Task item: Using only the entries below, output the lines starting at the one containing "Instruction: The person" and ending at the one containing "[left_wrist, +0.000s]", exactly and inclusive of both, omitting the pictures.

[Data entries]
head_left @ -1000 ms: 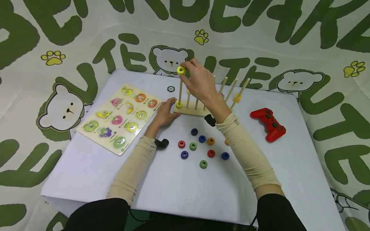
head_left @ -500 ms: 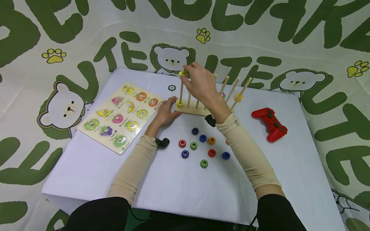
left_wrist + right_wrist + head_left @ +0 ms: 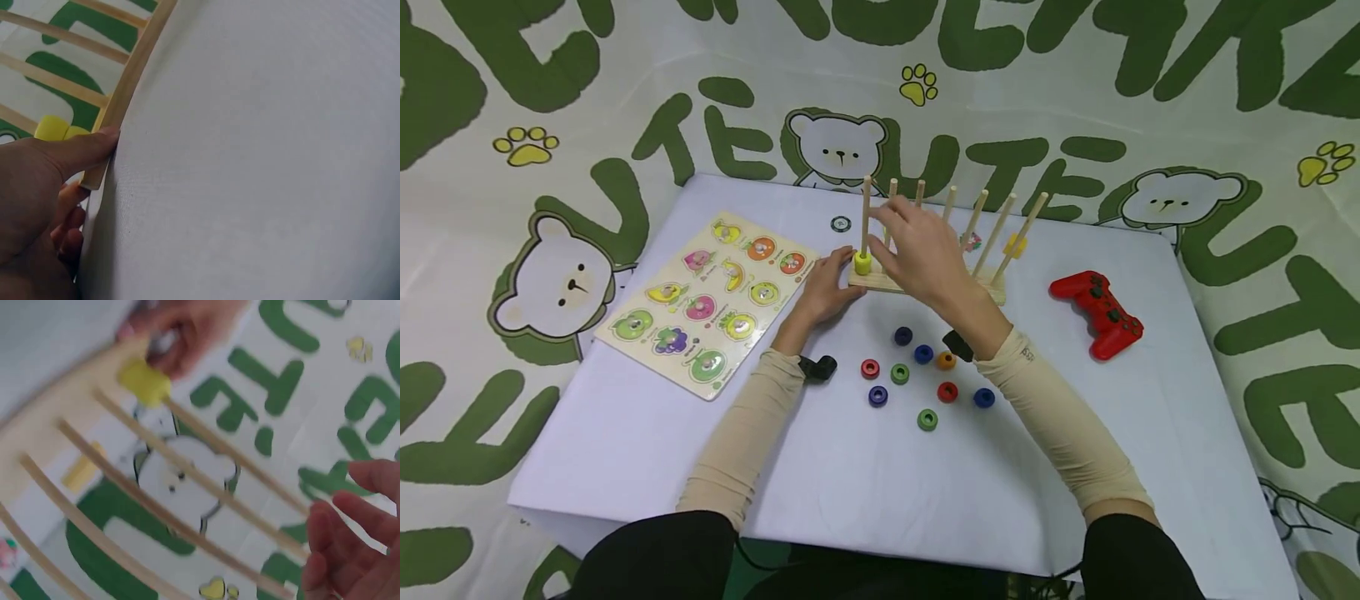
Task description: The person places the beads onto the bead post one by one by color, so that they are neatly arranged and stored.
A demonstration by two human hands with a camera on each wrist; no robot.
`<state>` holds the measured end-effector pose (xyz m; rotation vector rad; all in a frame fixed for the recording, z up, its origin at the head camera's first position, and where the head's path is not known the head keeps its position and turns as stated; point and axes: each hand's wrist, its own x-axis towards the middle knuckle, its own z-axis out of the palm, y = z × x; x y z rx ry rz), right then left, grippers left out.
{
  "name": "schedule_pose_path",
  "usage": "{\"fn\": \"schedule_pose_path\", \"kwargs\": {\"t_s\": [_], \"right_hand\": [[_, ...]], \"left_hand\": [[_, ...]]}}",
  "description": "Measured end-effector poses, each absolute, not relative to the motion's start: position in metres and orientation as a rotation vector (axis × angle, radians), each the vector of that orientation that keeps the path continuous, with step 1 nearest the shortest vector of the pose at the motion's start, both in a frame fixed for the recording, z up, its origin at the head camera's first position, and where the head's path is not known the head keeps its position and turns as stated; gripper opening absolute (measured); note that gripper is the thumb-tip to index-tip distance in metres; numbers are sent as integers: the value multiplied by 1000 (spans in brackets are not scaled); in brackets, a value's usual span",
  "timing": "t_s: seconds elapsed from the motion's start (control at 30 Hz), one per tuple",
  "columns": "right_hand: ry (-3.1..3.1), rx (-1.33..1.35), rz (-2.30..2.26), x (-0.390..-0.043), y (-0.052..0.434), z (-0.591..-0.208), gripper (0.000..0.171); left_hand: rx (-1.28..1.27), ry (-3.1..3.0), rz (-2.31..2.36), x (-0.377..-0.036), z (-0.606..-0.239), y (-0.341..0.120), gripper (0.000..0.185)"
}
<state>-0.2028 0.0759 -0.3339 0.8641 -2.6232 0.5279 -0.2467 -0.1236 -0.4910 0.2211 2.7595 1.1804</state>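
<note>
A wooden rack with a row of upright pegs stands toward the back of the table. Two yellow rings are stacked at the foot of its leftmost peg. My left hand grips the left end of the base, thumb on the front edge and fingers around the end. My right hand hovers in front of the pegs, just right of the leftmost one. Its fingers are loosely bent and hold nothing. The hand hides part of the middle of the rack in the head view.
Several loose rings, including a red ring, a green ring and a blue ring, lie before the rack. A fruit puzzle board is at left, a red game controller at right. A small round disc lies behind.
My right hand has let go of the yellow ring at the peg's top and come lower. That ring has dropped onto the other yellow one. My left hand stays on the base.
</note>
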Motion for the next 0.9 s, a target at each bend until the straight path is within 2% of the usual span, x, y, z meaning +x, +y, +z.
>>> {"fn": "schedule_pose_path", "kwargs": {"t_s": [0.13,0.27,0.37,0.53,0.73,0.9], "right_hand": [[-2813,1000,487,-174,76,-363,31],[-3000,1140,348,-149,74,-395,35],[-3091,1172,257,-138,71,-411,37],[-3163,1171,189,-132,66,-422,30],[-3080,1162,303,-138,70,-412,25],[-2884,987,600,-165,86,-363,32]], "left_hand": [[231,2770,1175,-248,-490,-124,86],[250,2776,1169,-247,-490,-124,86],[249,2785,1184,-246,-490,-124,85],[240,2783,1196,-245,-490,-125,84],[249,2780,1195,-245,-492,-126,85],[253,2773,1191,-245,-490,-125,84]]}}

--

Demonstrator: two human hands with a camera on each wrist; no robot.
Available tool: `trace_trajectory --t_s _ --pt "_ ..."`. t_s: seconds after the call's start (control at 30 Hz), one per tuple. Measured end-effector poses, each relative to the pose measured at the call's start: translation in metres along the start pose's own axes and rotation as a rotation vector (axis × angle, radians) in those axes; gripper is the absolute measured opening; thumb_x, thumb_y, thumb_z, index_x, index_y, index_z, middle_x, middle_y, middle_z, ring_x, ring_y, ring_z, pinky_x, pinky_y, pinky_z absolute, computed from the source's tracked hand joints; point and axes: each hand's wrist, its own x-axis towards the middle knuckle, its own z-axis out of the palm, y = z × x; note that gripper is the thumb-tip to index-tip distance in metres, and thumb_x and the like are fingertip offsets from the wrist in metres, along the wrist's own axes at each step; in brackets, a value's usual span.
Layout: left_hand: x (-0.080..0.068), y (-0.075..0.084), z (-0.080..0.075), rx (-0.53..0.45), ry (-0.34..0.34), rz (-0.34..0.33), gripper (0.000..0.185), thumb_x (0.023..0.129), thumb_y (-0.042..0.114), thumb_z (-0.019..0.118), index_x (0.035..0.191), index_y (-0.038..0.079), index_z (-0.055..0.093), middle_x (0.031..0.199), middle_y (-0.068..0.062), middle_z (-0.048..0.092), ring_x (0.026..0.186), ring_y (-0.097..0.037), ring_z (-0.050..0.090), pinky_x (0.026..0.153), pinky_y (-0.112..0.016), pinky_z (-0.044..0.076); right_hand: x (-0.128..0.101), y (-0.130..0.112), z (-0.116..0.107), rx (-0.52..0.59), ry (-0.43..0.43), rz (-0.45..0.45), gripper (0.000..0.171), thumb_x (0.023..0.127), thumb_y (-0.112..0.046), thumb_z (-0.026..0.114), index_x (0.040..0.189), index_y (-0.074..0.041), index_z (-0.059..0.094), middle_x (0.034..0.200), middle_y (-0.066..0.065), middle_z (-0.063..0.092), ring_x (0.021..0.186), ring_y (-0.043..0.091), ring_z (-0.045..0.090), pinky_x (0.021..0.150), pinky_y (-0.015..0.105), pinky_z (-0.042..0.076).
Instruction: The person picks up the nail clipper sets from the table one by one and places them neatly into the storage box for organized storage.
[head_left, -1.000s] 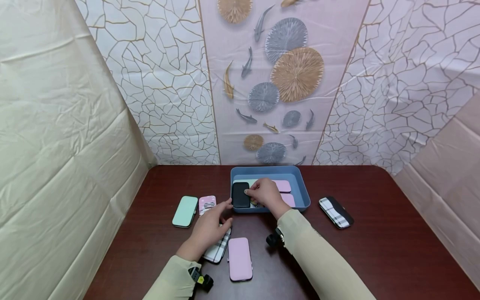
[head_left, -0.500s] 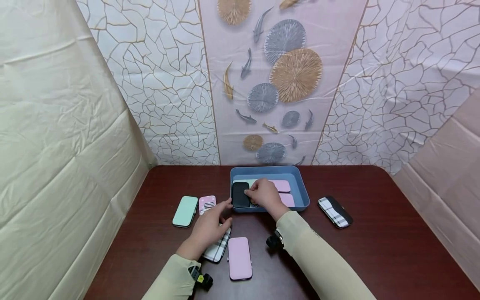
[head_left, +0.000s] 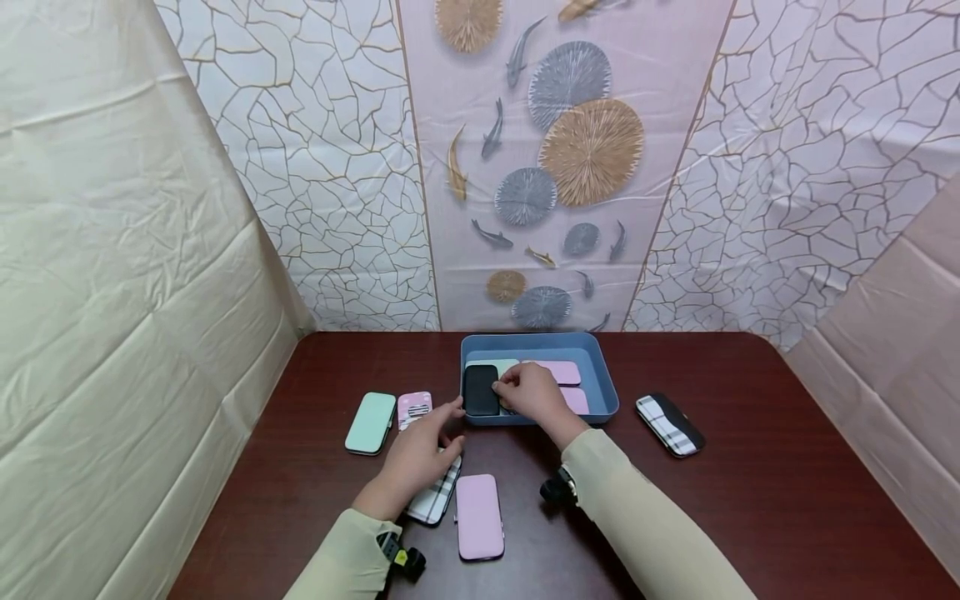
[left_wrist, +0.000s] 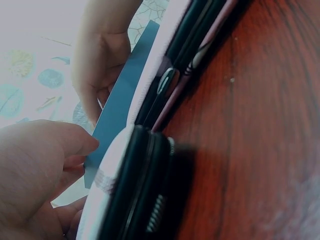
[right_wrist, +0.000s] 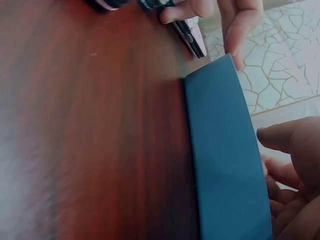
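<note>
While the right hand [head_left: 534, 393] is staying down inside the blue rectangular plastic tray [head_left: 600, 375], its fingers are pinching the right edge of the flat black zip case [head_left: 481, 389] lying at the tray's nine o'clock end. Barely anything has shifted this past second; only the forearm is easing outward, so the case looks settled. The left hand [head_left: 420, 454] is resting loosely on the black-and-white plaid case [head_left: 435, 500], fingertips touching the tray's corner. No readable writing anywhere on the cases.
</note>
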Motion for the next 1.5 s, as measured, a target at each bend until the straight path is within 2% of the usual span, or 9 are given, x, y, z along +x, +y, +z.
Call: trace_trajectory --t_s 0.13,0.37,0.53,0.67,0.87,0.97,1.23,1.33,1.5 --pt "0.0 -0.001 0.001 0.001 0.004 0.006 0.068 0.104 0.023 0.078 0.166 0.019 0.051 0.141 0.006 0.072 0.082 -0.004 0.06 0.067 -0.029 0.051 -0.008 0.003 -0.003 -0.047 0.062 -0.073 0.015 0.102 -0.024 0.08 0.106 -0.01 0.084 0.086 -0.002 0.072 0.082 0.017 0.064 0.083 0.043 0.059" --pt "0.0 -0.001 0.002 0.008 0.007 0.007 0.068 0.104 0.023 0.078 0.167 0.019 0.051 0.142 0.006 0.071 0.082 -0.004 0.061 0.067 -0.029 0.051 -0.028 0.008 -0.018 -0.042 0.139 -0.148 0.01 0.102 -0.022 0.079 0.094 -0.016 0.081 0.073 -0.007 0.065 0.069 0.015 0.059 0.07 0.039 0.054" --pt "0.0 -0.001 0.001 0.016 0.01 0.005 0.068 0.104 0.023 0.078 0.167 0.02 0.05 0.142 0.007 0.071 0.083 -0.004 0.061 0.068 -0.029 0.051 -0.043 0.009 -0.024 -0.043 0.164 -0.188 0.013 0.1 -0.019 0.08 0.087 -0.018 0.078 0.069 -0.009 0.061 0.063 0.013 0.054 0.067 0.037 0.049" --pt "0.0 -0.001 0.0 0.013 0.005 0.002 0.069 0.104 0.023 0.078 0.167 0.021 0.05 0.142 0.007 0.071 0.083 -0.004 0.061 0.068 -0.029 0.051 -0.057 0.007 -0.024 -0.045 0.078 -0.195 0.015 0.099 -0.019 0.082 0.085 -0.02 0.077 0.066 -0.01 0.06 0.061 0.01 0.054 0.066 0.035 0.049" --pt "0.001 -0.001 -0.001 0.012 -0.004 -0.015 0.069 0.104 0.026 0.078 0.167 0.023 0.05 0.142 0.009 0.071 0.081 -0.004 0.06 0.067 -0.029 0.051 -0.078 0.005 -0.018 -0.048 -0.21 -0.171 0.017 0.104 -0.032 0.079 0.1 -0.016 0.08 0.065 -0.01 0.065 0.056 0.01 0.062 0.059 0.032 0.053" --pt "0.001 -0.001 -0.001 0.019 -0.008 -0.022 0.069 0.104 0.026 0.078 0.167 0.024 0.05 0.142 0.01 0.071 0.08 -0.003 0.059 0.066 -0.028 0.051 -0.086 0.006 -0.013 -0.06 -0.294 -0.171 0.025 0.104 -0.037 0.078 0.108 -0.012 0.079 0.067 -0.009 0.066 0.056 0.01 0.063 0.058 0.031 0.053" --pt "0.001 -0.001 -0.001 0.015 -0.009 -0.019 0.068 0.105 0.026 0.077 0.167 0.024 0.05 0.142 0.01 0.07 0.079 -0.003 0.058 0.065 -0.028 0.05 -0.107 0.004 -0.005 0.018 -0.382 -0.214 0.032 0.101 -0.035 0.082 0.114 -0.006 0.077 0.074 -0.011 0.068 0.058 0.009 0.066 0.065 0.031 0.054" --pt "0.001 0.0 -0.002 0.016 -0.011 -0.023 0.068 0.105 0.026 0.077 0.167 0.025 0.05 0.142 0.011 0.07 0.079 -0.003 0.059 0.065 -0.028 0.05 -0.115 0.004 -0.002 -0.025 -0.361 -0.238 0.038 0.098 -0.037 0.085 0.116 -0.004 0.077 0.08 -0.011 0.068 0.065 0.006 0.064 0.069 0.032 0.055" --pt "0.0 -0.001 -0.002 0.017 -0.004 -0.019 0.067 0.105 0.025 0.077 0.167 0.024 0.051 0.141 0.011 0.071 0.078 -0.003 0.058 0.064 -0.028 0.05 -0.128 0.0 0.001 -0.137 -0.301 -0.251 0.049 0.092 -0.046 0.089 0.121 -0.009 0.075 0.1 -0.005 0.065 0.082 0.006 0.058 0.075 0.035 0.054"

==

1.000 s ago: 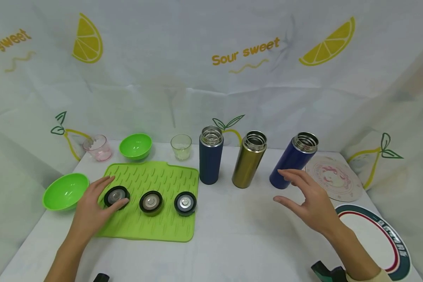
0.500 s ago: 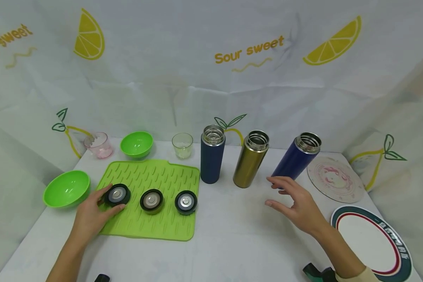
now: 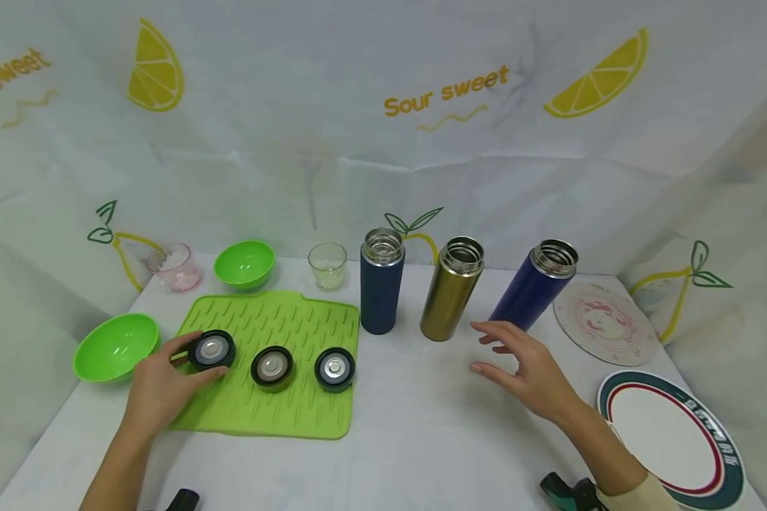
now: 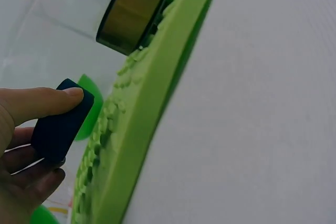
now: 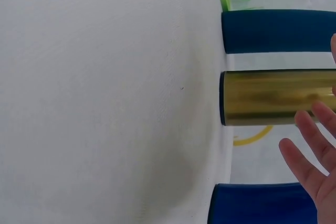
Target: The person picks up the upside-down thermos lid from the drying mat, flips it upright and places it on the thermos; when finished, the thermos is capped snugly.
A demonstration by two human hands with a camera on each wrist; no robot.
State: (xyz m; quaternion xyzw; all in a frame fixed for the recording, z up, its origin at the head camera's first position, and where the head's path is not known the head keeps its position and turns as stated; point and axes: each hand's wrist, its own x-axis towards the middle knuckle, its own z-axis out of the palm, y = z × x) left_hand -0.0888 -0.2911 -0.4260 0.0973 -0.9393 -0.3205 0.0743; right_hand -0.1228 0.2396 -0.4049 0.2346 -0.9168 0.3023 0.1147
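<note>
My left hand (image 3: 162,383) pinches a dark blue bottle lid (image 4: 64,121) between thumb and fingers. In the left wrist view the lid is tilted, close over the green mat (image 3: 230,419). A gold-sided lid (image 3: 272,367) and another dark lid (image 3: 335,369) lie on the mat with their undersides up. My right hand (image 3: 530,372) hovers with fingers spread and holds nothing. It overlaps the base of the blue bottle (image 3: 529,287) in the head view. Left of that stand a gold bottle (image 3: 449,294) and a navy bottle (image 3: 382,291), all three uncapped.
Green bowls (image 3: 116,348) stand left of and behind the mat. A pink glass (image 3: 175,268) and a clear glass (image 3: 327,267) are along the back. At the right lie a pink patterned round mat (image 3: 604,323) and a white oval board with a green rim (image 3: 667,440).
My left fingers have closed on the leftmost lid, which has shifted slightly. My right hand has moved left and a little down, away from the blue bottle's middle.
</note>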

Result for this task:
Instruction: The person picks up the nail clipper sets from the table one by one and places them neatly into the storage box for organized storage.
[head_left, -1.000s] 
[head_left, -0.500s] 
[head_left, +0.000s] 
[left_wrist, +0.000s] 

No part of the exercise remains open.